No entendía del todo el porqué me había curado. Me sentí confundido; por un lado quería darle las gracias, pero por el otro no quería admitir que en el fondo me sentía agradecido. La seguí hasta la fogata, y me senté en la rama de un árbol un poco más alejado de ella y de Jaken, y la observé. Su olor me repugnaba, y la idea de que se hubiera atrevido a curarme me parecía una locura. Está bien, le había devuelto la vida, pero sólo porque Colmillo Sagrado quería eso. Entonces a ella se le ocurre curarme las heridas en mis manos. Mientras hacía eso, me sentí extraño. Fue la misma sensación que tuve cuando Rin me intentaba ayudar cuando me vio por primera vez.

Observé la escena que sucedía junto a la fogata. Allí estaba ella, sentada junto al fuego. Noté cómo le daba un escalofrío, y se acercó más al fuego. Ella comía su pescado, y a pesar que no fuese una gran cena, ella comía apreciando cada bocado. De vez en cuando, ella le dedicaba una sonrisa a Jaken. De la nada se dio vuelta, me miró sorprendida al darse cuenta de que los estaba observando, y sonrió ligeramente. Enarqué una ceja y se dio vuelta rápidamente, avergonzada. Por más que hubiese ocurrido en unos pocos segundos, me di cuenta de que se había sonrojado. Recordando aquella sonrisa, sentí un cálido sentimiento que me recorría, y me calentaba por dentro, por más que esa noche hiciera frío. Cerré los ojos, y no pude evitar disfrutar de aquella sensación, ya que era muy placentera.

Luego de un rato, sentí que alguien se acercaba. Abrí los ojos y allí estaba ella. Había clavado uno de los pescados junto a mí. Al levantar la mirada, se sonrojó al notar que yo estaba mirándola.

"Comelo si querés.", dijo con un toque de nerviosismo en su voz. Luego, dio media vuelta y se fue.

Yo observé el pescado. No era una gran cena, pero tenía un poco de hambre. Lo agarré y lo mordí. Hacía mucho tiempo que no comía un pescado que supiera bien. Olía muy bien, y reconocí un par de especias. Una media sonrisa se formó en mis labios.

[3ª persona]

Kagome observaba complacida la reacción de Sesshomaru al probar ese pescado. Ella le había puesto un par de especias, para darle más sabor, y luego lo había tostado un poco más. Jaken la observaba asombrado. Él no creía que eso le fuera a gustar a su amo. Kagome sonreía, observando al Youkai comerse el pescado.
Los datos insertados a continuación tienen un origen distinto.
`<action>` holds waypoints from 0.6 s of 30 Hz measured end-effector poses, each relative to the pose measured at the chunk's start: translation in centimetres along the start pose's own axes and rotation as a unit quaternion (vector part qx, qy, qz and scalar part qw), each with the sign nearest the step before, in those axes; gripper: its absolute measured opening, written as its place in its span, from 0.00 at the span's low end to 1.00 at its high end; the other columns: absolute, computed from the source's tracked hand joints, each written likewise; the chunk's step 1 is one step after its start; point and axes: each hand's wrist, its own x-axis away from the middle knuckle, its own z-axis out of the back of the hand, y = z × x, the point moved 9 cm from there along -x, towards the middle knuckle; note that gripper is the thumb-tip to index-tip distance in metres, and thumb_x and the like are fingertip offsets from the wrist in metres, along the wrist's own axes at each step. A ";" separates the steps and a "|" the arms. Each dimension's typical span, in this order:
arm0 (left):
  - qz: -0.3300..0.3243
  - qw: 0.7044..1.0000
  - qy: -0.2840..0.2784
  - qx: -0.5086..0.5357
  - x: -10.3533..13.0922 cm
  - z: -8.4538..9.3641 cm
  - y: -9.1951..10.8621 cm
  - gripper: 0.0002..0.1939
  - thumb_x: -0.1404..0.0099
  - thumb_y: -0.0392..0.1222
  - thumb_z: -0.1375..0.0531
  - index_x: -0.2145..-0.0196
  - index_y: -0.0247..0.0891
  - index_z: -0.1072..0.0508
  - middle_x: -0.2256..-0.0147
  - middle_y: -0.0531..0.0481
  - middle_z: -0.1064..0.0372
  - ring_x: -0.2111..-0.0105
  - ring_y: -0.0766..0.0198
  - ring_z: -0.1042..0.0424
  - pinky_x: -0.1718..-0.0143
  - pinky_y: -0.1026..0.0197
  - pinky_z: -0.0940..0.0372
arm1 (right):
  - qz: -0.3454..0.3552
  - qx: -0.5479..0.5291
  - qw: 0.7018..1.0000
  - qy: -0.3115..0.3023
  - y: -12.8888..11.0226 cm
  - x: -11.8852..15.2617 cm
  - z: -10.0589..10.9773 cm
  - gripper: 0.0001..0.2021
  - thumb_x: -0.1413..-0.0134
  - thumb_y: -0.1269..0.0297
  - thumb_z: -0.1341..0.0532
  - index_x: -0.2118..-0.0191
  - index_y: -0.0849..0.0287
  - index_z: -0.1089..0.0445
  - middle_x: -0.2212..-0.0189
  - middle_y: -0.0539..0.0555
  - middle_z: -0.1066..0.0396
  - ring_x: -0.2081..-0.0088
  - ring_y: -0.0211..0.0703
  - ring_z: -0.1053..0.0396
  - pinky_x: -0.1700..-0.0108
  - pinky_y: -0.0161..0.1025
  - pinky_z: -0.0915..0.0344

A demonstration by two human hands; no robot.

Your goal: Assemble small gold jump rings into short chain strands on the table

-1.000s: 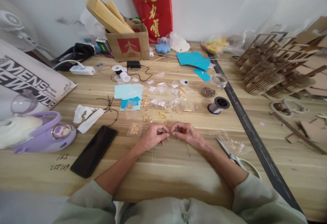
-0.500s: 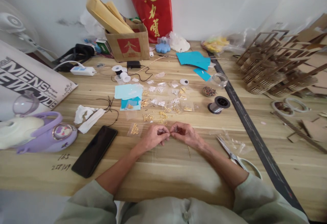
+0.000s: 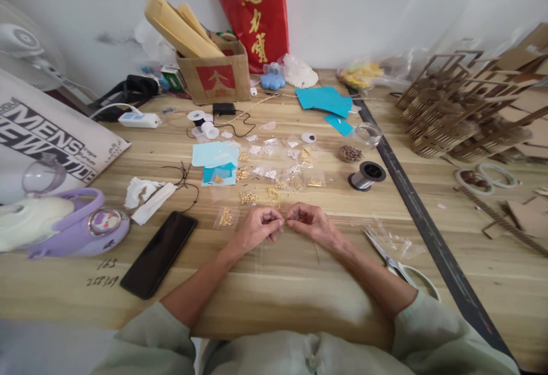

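My left hand (image 3: pixel 262 229) is closed in a pinch, and a thin, pale thread (image 3: pixel 261 254) hangs faintly below it. Facing it, my right hand (image 3: pixel 311 222) pinches too, its fingertips nearly meeting the left ones. From under the right hand dangles a short strand of tiny gold beads (image 3: pixel 317 253). What lies right between the fingertips is too small to make out. Loose gold beads (image 3: pixel 274 194) are just beyond the hands, and a small clear bag of gold beads (image 3: pixel 225 217) lies left of my left hand.
Scissors (image 3: pixel 389 261) lie by my right forearm, a wire spool (image 3: pixel 367 176) beyond them. A phone (image 3: pixel 159 254) lies by my left forearm, near a purple bottle (image 3: pixel 85 224). Small bead bags (image 3: pixel 314 181) and blue cards (image 3: pixel 216 153) lie ahead; wooden frames (image 3: pixel 466 107) stand right.
Both hands stay almost in place, still pinching close together. The fingertips have drawn very slightly apart.
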 end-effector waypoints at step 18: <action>0.008 1.000 -0.002 0.005 0.2 -0.3 0.2 0.10 0.43 0.43 0.38 0.71 0.31 0.29 0.76 0.50 0.29 0.83 0.71 0.33 0.81 0.68 0.37 | 0.010 0.074 0.997 -0.005 -0.1 0.3 -0.4 0.12 0.45 0.56 0.41 0.68 0.62 0.33 0.75 0.50 0.34 0.76 0.33 0.42 0.74 0.32 0.45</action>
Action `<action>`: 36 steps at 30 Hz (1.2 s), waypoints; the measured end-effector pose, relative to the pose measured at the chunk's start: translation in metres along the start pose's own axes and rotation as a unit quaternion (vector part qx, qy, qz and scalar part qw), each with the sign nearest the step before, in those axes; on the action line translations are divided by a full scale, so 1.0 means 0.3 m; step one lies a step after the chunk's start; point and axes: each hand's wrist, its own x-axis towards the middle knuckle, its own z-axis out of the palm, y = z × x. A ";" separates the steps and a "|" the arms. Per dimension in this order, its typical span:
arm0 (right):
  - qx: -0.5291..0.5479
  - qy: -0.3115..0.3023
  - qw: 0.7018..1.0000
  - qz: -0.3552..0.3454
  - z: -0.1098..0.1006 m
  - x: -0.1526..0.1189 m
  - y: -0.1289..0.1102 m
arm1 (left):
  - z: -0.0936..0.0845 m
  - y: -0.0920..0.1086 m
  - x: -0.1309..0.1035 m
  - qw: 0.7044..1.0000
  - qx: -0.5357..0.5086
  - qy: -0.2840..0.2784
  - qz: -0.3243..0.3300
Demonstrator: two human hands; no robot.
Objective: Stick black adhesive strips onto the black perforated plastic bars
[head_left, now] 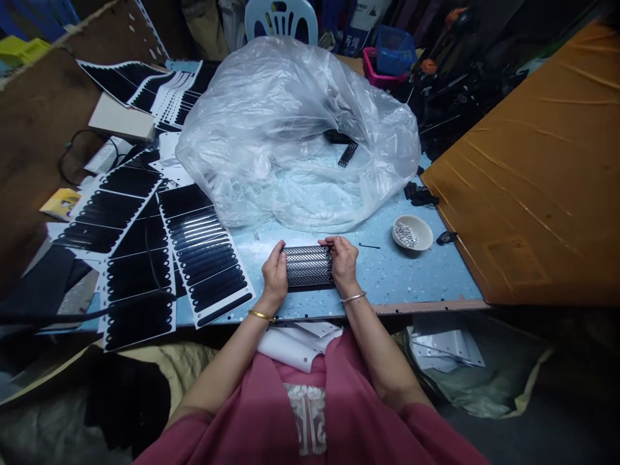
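Between both hands is a black perforated mesh piece [309,266], curved like a roll, just above the front of the blue speckled table [378,284]. My left hand [275,274] grips its left end, thumb on top. At the right end, the fingers of my right hand [343,261] are closed round the edge. A thin black pin-like tool [369,245] lies on the table just right of my right hand. Farther right stands a white bowl [421,234] holding many small metal pieces [405,236].
A big clear plastic bag [271,110] with black parts [347,154] inside fills the table's back. Sheets of black strips [203,252] overlap on the left. An orange-brown wrapped panel [533,168] rises at the right. Small black pieces [420,194] lie beside it.
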 end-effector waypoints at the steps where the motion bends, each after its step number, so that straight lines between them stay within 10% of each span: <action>1: -0.038 -0.007 0.999 -0.019 0.000 0.002 -0.004 | 0.001 0.001 0.002 1.000 -0.001 0.005 -0.003; 5: -0.268 -0.041 0.954 -0.127 -0.084 0.035 -0.062 | -0.009 -0.010 0.012 0.999 -0.017 0.022 -0.015; 13: -0.550 -0.035 0.831 -0.077 -0.603 0.337 -0.282 | -0.046 -0.052 0.039 0.987 -0.143 0.011 -0.078; 20: -0.645 -0.134 0.751 -0.028 -0.653 0.472 -0.219 | -0.048 -0.012 0.044 0.992 -0.090 0.014 -0.081; 26: -0.625 -0.099 0.774 -0.020 -0.679 0.458 -0.176 | -0.045 0.009 0.045 0.995 -0.073 0.023 -0.071; 36: -0.437 0.006 0.899 0.009 -0.702 0.421 -0.239 | -0.041 -0.010 0.050 0.992 -0.104 0.029 -0.070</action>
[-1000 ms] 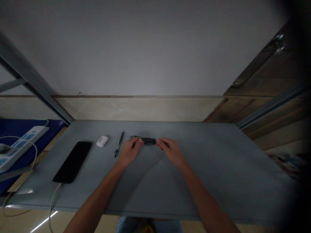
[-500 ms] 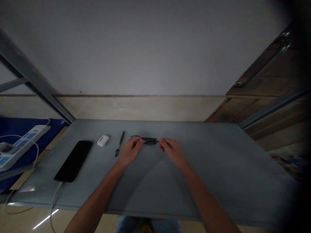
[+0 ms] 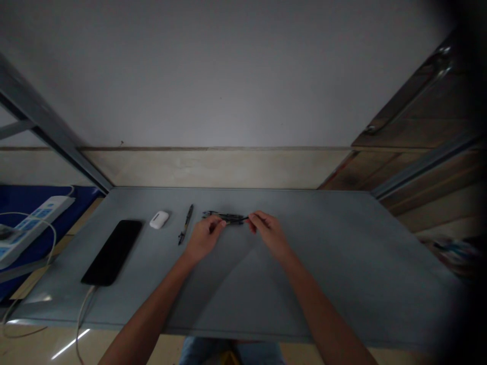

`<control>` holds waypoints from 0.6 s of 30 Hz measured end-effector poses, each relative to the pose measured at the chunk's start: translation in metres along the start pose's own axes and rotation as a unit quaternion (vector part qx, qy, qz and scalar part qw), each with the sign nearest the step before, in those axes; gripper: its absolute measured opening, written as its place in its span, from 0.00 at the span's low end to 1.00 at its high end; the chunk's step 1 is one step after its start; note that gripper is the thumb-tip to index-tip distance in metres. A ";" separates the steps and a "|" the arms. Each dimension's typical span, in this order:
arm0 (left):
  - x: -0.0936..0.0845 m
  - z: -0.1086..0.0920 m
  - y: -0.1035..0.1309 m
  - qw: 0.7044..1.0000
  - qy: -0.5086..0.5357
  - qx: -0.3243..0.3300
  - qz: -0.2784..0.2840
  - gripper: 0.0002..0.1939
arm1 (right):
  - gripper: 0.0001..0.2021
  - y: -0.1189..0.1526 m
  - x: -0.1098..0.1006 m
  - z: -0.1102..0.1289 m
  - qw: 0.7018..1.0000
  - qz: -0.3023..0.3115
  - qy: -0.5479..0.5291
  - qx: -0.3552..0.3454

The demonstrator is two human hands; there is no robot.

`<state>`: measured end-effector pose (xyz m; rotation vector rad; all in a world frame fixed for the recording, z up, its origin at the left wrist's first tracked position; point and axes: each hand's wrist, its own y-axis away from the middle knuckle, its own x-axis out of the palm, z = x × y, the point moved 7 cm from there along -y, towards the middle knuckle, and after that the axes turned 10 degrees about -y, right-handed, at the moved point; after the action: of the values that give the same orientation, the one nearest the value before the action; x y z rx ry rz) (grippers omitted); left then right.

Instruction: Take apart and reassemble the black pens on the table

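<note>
Between my two hands stretches a thin dark pen [image 3: 238,220], its right end slightly higher than its left. My left hand [image 3: 203,236] pinches the left end between thumb and fingers. At the other end, the thumb and fingertips of my right hand [image 3: 268,232] are closed on the tip. Several more dark pens [image 3: 216,213] lie together on the grey table [image 3: 342,263], just behind the held one and partly covered by my left fingers. Another pen [image 3: 185,225] lies by itself to the left of my left hand.
Further left are a white earbud case [image 3: 159,219] and a black phone [image 3: 113,252] with a white cable [image 3: 79,324] hanging over the front edge. A white power strip [image 3: 32,228] rests on a blue surface beyond the table. A wall [image 3: 228,91] rises behind the table.
The held pen has lifted slightly at its right end and stands out more from the pens behind it. Both hands keep their pinch. The view has shifted a little.
</note>
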<state>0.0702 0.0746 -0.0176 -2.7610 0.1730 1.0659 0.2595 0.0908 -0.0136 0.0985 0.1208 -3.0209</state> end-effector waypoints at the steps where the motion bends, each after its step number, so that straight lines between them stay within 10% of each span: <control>1: -0.001 -0.002 0.001 1.000 -0.020 0.004 -0.007 0.15 | 0.19 0.000 -0.001 0.000 1.000 -0.007 -0.006 -0.001; 18: 0.003 -0.025 0.010 0.981 -0.172 0.084 -0.004 0.17 | 0.20 -0.003 -0.006 -0.009 1.000 -0.006 -0.022 -0.001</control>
<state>0.0873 0.0596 -0.0024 -2.3828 0.1929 1.4322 0.2658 0.0956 -0.0217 0.0322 0.1213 -3.0317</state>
"Te dije que condimentado sabría mejor, Jaken.", le dijo al Youkai que la miraba atónito.

Sonrió para sí misma y se alejó un poco. Se recostó entre las raíces de un árbol, y usando sus manos como almohada, recostó allí su cabeza, cerrando sus ojos, hasta que se quedó profundamente dormida.

Sesshomaru la observaba. Ya había terminado de comer, y le había gustado el sabor del pescado, aunque no quería admitirlo. Pensó que también sería buena idea el irse a dormir. Estaba cansado, y no quería pensar nada más hasta que fuera de día. Se acomodó un poco, miró por última vez la luna, y cerró los ojos. Lugo de unos minutos, calló en un sueño profundo y tranquilo.
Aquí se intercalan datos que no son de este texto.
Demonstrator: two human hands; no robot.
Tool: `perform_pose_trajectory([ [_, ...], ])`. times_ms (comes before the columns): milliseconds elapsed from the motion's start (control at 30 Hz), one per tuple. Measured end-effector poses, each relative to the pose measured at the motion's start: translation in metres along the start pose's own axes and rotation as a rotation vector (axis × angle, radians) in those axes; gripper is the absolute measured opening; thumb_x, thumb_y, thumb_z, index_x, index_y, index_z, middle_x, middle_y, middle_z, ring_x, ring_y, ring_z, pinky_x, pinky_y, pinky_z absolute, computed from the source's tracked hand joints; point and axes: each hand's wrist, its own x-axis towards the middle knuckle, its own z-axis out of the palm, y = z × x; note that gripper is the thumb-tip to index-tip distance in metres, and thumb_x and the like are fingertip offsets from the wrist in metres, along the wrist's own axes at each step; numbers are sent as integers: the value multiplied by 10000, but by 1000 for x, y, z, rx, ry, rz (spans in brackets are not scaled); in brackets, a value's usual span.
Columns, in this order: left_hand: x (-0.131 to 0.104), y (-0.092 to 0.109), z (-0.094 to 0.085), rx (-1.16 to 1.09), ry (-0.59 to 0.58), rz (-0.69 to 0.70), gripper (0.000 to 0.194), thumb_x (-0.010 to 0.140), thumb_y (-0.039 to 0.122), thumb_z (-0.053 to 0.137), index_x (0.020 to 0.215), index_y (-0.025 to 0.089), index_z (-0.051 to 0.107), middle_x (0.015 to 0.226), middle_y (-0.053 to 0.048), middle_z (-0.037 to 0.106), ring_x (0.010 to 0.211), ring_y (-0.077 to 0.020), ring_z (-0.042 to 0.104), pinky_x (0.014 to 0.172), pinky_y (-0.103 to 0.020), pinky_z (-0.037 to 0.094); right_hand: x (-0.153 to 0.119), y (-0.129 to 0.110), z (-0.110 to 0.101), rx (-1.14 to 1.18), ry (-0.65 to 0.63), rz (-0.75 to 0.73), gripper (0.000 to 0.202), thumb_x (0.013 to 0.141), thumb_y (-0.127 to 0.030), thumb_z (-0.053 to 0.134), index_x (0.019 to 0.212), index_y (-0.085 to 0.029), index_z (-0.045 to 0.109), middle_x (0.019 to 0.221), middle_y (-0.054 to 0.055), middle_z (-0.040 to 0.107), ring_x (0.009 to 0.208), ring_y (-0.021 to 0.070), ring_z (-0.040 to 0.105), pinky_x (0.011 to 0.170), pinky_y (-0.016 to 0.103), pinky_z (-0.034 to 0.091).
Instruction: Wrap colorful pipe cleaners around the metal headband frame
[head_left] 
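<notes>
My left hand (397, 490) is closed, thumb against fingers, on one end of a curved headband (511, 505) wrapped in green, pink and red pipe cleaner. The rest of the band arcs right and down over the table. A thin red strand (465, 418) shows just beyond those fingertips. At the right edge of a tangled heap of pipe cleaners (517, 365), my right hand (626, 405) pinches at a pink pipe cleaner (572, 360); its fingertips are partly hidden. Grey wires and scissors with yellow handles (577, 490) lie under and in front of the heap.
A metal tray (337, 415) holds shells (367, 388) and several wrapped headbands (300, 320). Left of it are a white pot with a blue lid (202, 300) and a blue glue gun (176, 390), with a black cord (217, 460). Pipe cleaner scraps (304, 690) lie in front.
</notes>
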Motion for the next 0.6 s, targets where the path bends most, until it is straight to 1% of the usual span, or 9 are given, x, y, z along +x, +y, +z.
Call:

Jaken fue el último en dormirse. Él había estado observando a su amo al notar que se había quedado dormido. Algo en su amo no estaba bien. Había notado que la humana ya no tenía su pelo recogido, y que su amo tenía las cintas que la humana tenía en su pelo, envolviéndole sus manos. Además, éstas también despedían un olor a lavanda que cualquier Youkai o monstruo podría llegar a oler. ¿Acaso la humana quería que algo o alguien atacara a su amo atrayéndolos con ese olor? Antes de quedarse dormido con ese pensamiento, él se prometió que averiguaría qué era lo que esa humana tenía en mente.